Oral malate and magnesium at 1200 - 2400 mg and 300 - 600 mg respectively, reduced tender point pain by 41% after 4 weeks and 67% after 8 weeks. Vitamin E is necessary for the prevention of the particular type of abnormal connective tissue changes which occur in primary fibrositis and for the cure of the condition. Three of four patients with FM and associated fluid retention syndrome followed a low-carbohydrate, low sodium, low-calorie diet to reduce water retention and promote weight loss. All three noted relief from edema, diurnal weight gain, and the aches and pains. Prior drug therapy of the three patients was unsuccessful.

Animal studies have shown that deprevation of essential fatty acids in the diet can lead to generalized defect in connective tissue synthesis and thus may cause pain in FM patients.
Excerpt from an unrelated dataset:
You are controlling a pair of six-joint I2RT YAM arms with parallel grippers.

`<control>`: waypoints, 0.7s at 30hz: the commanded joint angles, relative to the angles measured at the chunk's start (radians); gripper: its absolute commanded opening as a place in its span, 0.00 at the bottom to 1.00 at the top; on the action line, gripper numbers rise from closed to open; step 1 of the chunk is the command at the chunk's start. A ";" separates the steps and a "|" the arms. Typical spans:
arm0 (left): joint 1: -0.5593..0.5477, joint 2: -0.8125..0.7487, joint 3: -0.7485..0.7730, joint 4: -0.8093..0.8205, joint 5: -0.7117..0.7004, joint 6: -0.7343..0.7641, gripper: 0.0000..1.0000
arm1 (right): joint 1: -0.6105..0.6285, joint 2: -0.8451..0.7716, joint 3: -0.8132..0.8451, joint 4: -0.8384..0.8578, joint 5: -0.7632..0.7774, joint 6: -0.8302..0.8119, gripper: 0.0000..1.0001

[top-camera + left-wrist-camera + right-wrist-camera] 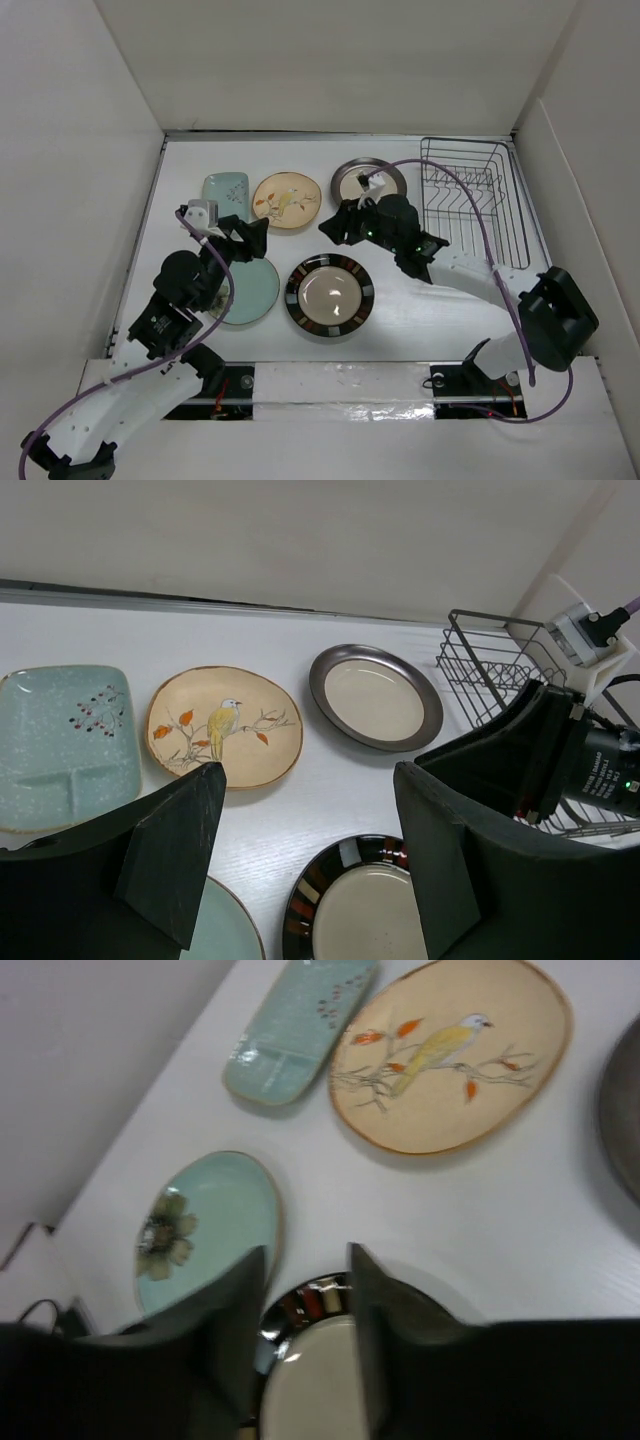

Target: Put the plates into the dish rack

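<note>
Five plates lie flat on the white table. The pale-green rectangular plate (225, 193) is far left, the cream-yellow floral plate (286, 202) beside it, and the dark-brown-rimmed plate (366, 180) farther right. The pale-green round plate (252, 292) and the striped-rim plate (330, 297) lie nearer. The wire dish rack (475, 200) stands at the far right, with no plates in it. My left gripper (255, 238) is open and empty above the pale-green round plate's far edge (225, 930). My right gripper (335, 225) is open and empty, over the far rim of the striped-rim plate (305, 1360).
White walls close in the table at the back and on both sides. The right arm (580, 760) and its purple cable reach across in front of the dish rack (490, 660). The two grippers are close together near the table's middle.
</note>
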 commanded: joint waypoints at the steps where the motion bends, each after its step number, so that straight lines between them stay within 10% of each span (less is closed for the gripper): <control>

Rhus toxicodenfron 6c (tincture of poison oak diluted in ethanol) was the most commonly indicated homoeopathic medicine for 42% of FM. In a double-blind, placebo-controlled, crossover design trial, the treatment group did better in all variables compared to placebo. The number of tender spots reduced by about a quarter. A significant improvement in pain and sleep was reported. Constitutional homeopathic treatment is indicated for sustained improvement.

Tropical Irritants:

Capsaicin, a compound found naturally in chilli peppers, has been shown to specifically target type C sensory neurons and impact their ability to synthesize, store, and release substance P. Patients treated with 0.025% cream four times daily reported significantly less tenderness in the tender points than controls at week 4.

Biobehavioral Therapies:

Sixty-nine FM patients met in small groups for 10 weekly sessions to learn relaxation techniques, stress reduction, and coping strategies. Of the 44 completing the program, 96% felt the program was valuable.

Moderate clinical improvement was noted in 57% and marked improvement in scores reported in 18%.

Patients treated with EMG-biofeedback showed a signigicant improvement in pain scores, morning stiffness, and the number of tender points when compared to the sham biofeedback group. The improvement remained at 6 months posttreatment.


The patient should create a relaxing environment using a comfortable mattress and temperature, no noise or lights, no pets in the room, and no late evening alcohol, liquids, meals, caffeine, or exercise.

Psychological Therapy:

Psychological therapy or a support group may be warranted to reduce depression, anxiety, stress, anger, and so on.

Food Intolerance Assessment:

According to Dr. Carrol, elimination of a person's constitutional food intolerances may significantly reduce their health difficulties. Thus, patients with FM may notice a significant improvement in pain, energy and sleep with certain foods eliminated from their diet.


Traditional acupuncture has been used for centuries for pain management. Proper techniques and point selection can significantly reduce pain, improve quality of sleep and improve energy. Dr. Bruce Pomeranz at the University of Toronto along with Dr. Jacque Beneviste have done numerous studies showing the efficiency of acupuncture in pain management.


Even though the cause of fibromyalgia remains unknown. Most chronic acquired diseases are believed to result from the interaction of multiple factors related to the host, environment, and precipitating agents. Comprehensive approaches combining clinical and laboratory methods promise to unravel the currently obscure relationships in this complex disorder.